Suor Gloria Cecilia Narváez è stata liberata il 9 ottobre scorso dopo avere vissuto per quasi cinque anni sequestrata, nelle mani dei qaedisti, nel deserto del Sahara. Un incubo in cui, tuttavia, la fede non l’ha abbandonata. “Pregavo per i miei sequestratori”, ha raccontato in una intervista rilasciata ad Avvenire. La religiosa colombiana non ha mai smesso di affidarsi a Dio nell’attesa della salvezza. “Ero sola, completamente sola. Eppure sapevo di non esserlo, perché era al mio fianco”.
Nel corso dei 1.705 giorni di reclusione in un punto indefinito nel Maghreb la cinquantanovenne ha cercato di cogliere gli aspetti positivi della sua vita. “Mi piaceva molto vedere il sorgere del sole, mi faceva penare alla grandezza di Dio che si manifesta nel Creato”. Non ha mai avuto paura. È stata lei stessa, d’altronde, a consegnarsi nelle mani di Al-Qaeda per evitare la medesima sorte ad una consorella più giovane. Le due, insieme a tante altre, assistevano i bimbi orfani e insegnavano alle donne delle comunità rurali a leggere e scrivere a Karangasso, in Mali.
Suor Gloria, sequestrata per quasi 5 anni: le preghiere per i qaedisti
Suor Gloria Cecilia Narváez, nel corso dell’intervista ad Avvenire, ha ammesso di avere pregato per i suoi sequestratori, a cui a distanza di qualche settimana dalla sua liberazione rivolge un appello. “Chiederei loro di liberare gli ostaggi, perché Dio è il Padre di tutti. Dobbiamo sforzarci di dialogare: solo insieme possiamo costruire una società fraterna”.

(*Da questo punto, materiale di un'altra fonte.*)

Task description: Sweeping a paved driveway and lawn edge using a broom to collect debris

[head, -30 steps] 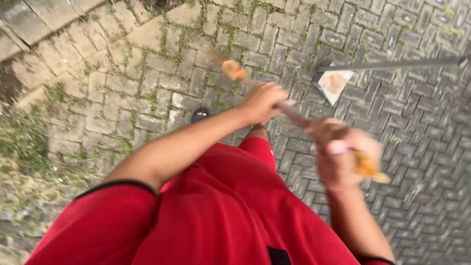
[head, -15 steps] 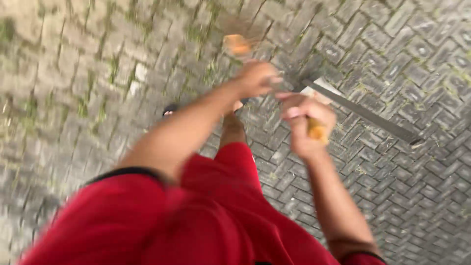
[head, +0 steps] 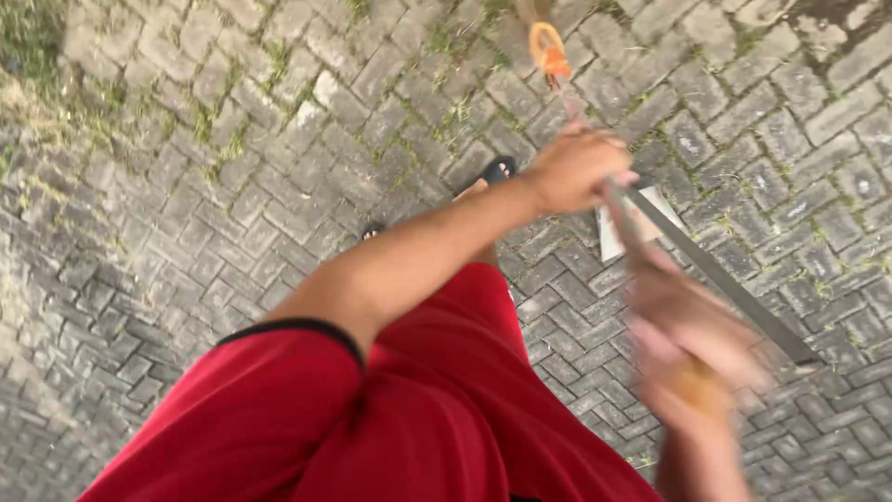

La religiosa intanto è tornata in Colombia, sua terra natia, dopo avere incontrato e abbracciato Papa Francesco nel giorno della Messa di apertura del Sinodo sulla Sinodalità a San Pietro. Adesso non sa ancora cosa ne farà del suo futuro. “Sono felice di essere tornata in patria per reincontrare le sorelle della mia comunità e i miei familiari. Mentre ero prigioniera, è morta mia madre Rosita e voglio andare a pregare sulla sua tomba. Poi, se Dio mi darà la salute, continuerò con la mia vocazione di missionaria”, ha detto. Non è da escludere, dunque, che possa tornare in Africa ad aiutare le popolazioni più in difficoltà.